Tenement soldiers and mercenaries were an important and, in a way, free resource for the Crown, as well as a skilled and permanent reserve of manpower. Tenement soldiers were a disciplined and reliable workforce. In addition to quarrying, soldiers were used as loggers, as a large volume of timber was required for the stone fortress and its dockyard. Craftsmen were also needed in the urban community that Viapori had become. Daniel Djurberg, a geographer at the time, considered Viapori as one of Finland’s cities. According to in-depth research by British J. E. O. Screen, the men in the Queen Dowager’s Life Regiment at Viapori came from a wide variety of occupations, but there were especially many cobblers, carpenters, blacksmiths and tailors. The range of occupations was wide, including a dancing teacher, a milliner and a waitress.
Working on the fortification building site was dangerous. Diseases were the main threat, as they spread in the cramped conditions, but there were also accidents. Nobody knows how many in total, as they were not systematically recorded. However, there are scattered historical records of accidents from which it is possible to deduce what kind of accidents took place and what kind of injuries were sustained.
Historian Heikki Vuorimies has studied mortality at the Viapori fortress building site.
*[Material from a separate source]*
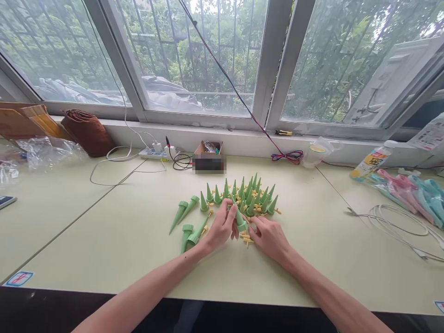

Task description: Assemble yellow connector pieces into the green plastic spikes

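My left hand point(222, 224) is closed round a green plastic watering spike point(240, 224), its wide capped end tilted down toward me. Close beside it, my right hand point(268, 235) reaches down with curled fingers; whatever its fingertips hold is hidden. Below them on the table lie several small yellow valve pieces point(247, 239). Behind both hands stands a dense group of green spikes point(272, 206), points up, with yellow pieces at their bases. To the left, a few loose green spikes point(179, 215) lie on their sides.
The pale table point(121, 245) runs along the windows. A power strip point(151, 152) and small box point(209, 159) are at the back. On the right are a bottle point(372, 162), a coiled white cable point(395, 219) and pink and teal plastic items point(409, 189). Plastic bags point(52, 152) lie left.
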`<state>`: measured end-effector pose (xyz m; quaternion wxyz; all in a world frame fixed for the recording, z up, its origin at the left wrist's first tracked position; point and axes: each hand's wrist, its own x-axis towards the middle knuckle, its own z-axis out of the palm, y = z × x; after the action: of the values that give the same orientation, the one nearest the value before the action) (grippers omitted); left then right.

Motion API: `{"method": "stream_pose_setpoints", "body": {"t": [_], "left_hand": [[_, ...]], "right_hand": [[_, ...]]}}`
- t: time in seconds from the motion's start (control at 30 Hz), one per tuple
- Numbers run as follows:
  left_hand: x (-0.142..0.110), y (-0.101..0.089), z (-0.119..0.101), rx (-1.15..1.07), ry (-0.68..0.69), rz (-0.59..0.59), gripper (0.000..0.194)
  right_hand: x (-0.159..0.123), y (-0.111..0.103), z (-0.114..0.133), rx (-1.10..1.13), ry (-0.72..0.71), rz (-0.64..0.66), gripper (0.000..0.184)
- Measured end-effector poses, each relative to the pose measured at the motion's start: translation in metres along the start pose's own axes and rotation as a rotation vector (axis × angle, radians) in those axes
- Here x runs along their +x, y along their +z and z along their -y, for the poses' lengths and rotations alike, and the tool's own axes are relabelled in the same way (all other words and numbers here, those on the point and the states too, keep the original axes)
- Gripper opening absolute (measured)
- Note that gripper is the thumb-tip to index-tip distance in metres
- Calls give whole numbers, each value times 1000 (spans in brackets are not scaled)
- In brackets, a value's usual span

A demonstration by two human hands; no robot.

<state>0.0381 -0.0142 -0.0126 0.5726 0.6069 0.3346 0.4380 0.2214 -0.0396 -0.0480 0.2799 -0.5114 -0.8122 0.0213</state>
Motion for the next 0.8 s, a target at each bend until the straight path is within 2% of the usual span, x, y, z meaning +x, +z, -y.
{"method": "stream_pose_setpoints", "body": {"t": [0.2,0.4,0.57,0.8], "left_hand": [[0,1,-2,-71,-5,12,34],[0,0,-1,-85,-10,55,38],[1,-1,0,-75,12,80,33],[0,0,-2,-61,-2,64,32]], "right_hand": [[0,1,-1,8,-24,16,11],[-1,2,-1,-3,-57,6,19],[0,2,-2,-7,-112,-2,25],[2,-2,2,81,-87,-29,30]]}}
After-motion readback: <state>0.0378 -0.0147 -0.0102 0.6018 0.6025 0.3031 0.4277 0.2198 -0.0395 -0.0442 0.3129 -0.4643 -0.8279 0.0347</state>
One ailment caused by manual labour could clearly be seen, namely hernias. This was because the men had to lift heavy loads without any mechanical aids. A hernia was a typical injury for the working class of the pre-modern era. Other injuries were caused by flying boulders from blasting. Matti Crantz, a soldier from Keuruu, was injured during blasting. Perttu Ståhlfot from Muurame was caught under a falling wall when the Stiernstedt bastion collapsed. He was so badly injured that he was no longer fit for service, Heikki Vuorimies states in his research.
Literature
Screen, J. E. O. The Queen Dowager’s Life Regiment in Finland 1772–1808. Studia Historica 81. Helsinki 2010.